■ THE TASK: Your answer should be the lines of the listing that contain the word "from".
^^^^
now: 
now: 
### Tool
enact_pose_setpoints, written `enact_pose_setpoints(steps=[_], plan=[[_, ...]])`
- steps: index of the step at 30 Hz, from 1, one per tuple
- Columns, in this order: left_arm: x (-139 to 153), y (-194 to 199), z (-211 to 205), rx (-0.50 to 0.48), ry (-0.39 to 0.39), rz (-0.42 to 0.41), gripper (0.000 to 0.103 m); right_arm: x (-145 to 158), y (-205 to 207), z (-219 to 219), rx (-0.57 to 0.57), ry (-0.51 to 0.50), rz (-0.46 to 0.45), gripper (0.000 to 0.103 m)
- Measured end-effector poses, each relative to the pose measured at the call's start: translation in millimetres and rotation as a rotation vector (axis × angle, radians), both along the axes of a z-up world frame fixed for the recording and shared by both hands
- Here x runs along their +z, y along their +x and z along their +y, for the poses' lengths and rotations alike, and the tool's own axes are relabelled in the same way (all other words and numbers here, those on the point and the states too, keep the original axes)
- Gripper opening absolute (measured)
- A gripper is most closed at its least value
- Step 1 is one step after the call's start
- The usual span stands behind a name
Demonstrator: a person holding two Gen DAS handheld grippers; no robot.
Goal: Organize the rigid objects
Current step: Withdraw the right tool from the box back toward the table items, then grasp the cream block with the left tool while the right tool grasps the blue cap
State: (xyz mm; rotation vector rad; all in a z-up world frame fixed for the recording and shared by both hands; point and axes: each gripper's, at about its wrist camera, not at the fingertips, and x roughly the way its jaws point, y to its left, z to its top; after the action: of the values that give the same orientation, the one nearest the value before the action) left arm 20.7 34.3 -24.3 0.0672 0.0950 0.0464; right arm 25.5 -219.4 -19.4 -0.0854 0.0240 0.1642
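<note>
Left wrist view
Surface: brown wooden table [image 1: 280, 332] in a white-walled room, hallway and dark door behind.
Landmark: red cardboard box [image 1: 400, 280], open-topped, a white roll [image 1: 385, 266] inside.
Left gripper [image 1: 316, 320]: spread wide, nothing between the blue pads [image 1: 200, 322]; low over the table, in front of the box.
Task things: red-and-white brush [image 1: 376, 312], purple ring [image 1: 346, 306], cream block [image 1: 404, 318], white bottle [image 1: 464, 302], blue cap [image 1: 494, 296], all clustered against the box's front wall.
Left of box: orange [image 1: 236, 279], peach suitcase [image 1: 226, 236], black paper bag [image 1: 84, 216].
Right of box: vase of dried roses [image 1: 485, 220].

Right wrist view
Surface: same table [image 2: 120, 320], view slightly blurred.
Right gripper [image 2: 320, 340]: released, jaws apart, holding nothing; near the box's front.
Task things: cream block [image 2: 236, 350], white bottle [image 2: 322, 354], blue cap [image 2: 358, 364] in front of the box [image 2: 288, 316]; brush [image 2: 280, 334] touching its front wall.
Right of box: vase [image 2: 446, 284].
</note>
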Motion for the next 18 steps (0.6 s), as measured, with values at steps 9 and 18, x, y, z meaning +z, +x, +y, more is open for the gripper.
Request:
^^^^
■ EXERCISE SOLUTION:
- steps: index of the step at 30 Hz, from 1, one per tuple
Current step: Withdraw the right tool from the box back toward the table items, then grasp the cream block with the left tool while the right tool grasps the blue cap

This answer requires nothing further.